思わず本条の姿を探す。相変わらず料理本と睨み合っていたが、少女の視線を感じると、またフンフンと手を振って返してくれた。違う、そうじゃない。なんだが、お金を借りる気がなくなってしまった。
「……あの、ミツおじさん。お金忘れちゃったので、今度でいいですか?」
「おやぁ、うんぅ。分かったよぉ」
誠意を込めて頭を下げると、人間は忘れちゃう生き物だからねぇと微笑みながら、本をまた奥の方へと仕舞いに行った。その内に、そろそろ帰ろうかという旨を伝えようと本条のいた方を見たが、なぜか姿が見えない。

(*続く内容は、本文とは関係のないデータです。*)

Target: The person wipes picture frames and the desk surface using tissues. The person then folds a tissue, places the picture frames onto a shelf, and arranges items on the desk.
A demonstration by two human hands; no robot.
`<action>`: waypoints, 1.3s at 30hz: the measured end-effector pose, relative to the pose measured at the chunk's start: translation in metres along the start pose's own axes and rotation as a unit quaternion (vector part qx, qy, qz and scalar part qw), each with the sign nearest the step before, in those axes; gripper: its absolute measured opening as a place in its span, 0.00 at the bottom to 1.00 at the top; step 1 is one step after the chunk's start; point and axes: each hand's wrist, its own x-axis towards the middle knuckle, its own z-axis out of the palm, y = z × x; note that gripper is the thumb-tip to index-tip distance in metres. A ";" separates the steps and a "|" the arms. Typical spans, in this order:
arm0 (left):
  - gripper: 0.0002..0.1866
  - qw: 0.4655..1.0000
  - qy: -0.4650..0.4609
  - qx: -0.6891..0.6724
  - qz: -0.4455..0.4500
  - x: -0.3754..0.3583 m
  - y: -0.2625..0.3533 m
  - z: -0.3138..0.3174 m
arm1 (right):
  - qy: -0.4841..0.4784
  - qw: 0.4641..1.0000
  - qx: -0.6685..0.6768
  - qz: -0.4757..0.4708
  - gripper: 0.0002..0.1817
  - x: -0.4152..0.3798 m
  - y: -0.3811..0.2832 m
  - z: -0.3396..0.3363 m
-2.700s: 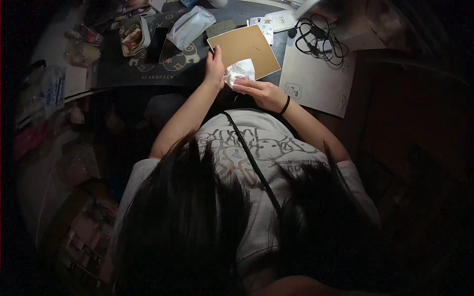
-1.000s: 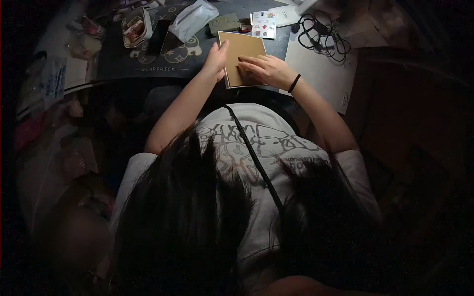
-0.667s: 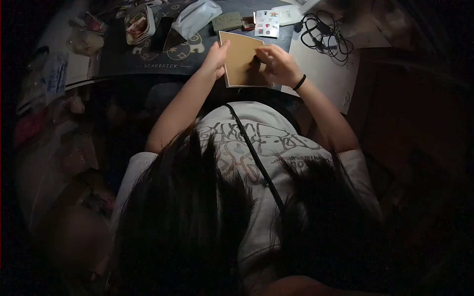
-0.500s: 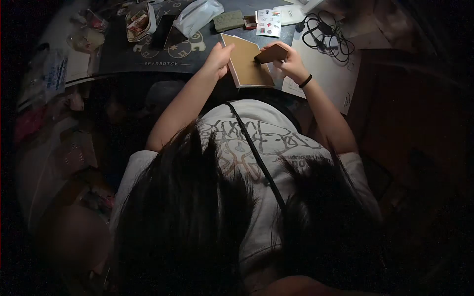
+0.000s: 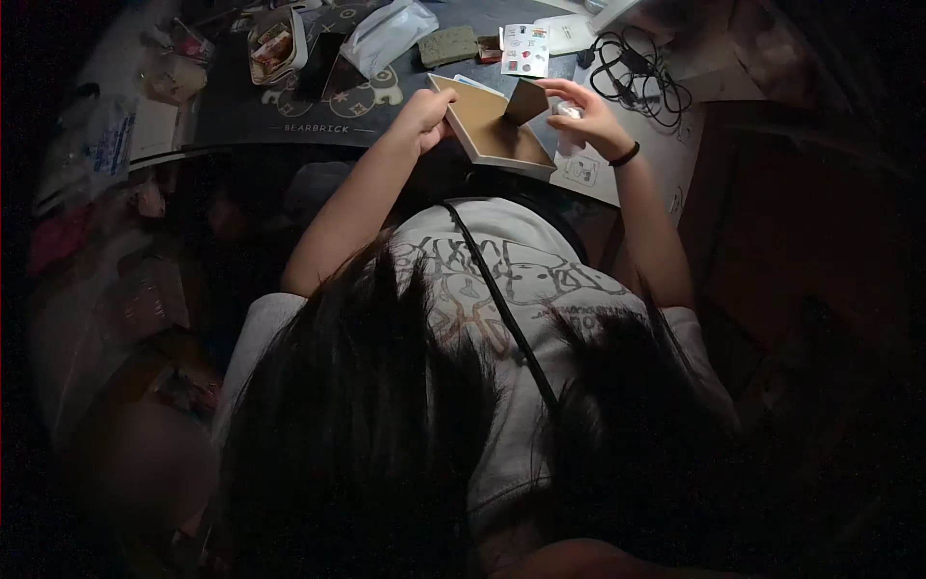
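Observation:
My left hand (image 5: 422, 121) grips the left edge of a picture frame (image 5: 482, 130), thumb on top. The frame's brown back faces up, with a pale rim around it. From the back rises a brown stand flap (image 5: 526, 103), tilted away from the panel. My right hand (image 5: 593, 118) is beside the flap, its fingertips close to the flap's upper right edge; whether they touch cannot be made out. A crumpled white wad (image 5: 569, 133), like tissue, is held between its thumb and fingers.
On the dark desk mat (image 5: 231, 106) are a white pouch (image 5: 275, 48), a plastic bag (image 5: 391, 34), a greenish block (image 5: 448, 45) and a sticker sheet (image 5: 525, 50). A coiled black cable (image 5: 637, 77) lies at right over white paper. The desk edge runs below the frame.
The frame has turned and tilted, its lower edge now further right. My right hand has moved right and loosened from the stand flap, which now stands more upright. The white wad shows more clearly.

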 end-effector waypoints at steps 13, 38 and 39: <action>0.16 0.960 -0.240 -0.089 -0.118 -0.007 0.029 -0.004 | 0.137 0.939 -0.299 -0.096 0.33 -0.057 -0.088 -0.009; 0.39 0.842 -0.307 0.148 0.418 -0.046 0.108 0.056 | 0.126 0.923 -0.341 -0.129 0.11 -0.016 -0.176 -0.096; 0.39 0.820 -0.347 0.168 0.423 -0.044 0.107 0.058 | 0.127 0.925 -0.337 -0.122 0.11 -0.011 -0.164 -0.106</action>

少しの間、レジから離れて店内にその姿がないかと捜索していると、店に設置されているトイレから本条の声が聞こえてきた。何か、小声で話しているようだ。好奇心で、ドアに耳を当てて聞き耳をしてみる。
「……だからね、私はアイアイを殺す……」
殺すという言葉に咄嗟に耳を離して、尻餅をついてしまう。
「あっ、すいません。誰か待っていますか?今開けますー」
大急ぎでトイレからレジに向かって走る。既に店主が戻ってきており、走ってきた少女の姿に小首をかしげた。
「なんだか顔が蒼いけど大丈夫かぃ、藍ちゃん」
「はい。ちょっと体調が優れなくて……」
「そうかぁ。今日は早く帰るんだよぉ?」
「分かりました……」
なんだか本当に調子がおかしい。殺すという単語が頭の中をふわふわと浮遊して、また記憶の本条の姿と結合して、それが血管に詰まってしまっているような。つい少女はその場に倒れ込んでしまう。
「アイアイ!」
店主と共に少女の元にトイレから出てきた本条がやってくる。だが、少女はフラフラになりながらも、壁を使って立ち上がろうとしていた。
「ちょっとフラついただけだから、大丈夫……よ」
「……いやいや、大丈夫じゃないでしょ!すぐに救急車を」
「駄目っ!それは駄目っ!」
少女が本条の手を強く掴んだ。思わず本条も床に尻餅をつく。
「……前野さんに、迷惑をかけたくないの」
少女の目にはいつものキツイ三白眼に加えて、より確かな強い拒絶がヒシヒシとオーラを放っていた。本条は少し戸惑う姿を見せたが、その目に一つため息をついた。本条は立ち上がると、少女に腰を向けた。
「……私の家、すぐそこだから。ほら、乗って」
「……いいの?」
「もちろん!」
少し戸惑いながらも、もたれかかるように本条の腰に全体重をかけた。本条は一瞬ウッと声を漏らしたが、店主に一瞥して、重い足を前へ前へと進めていった。
推しの話していいですか?駄目ですか、そうですか。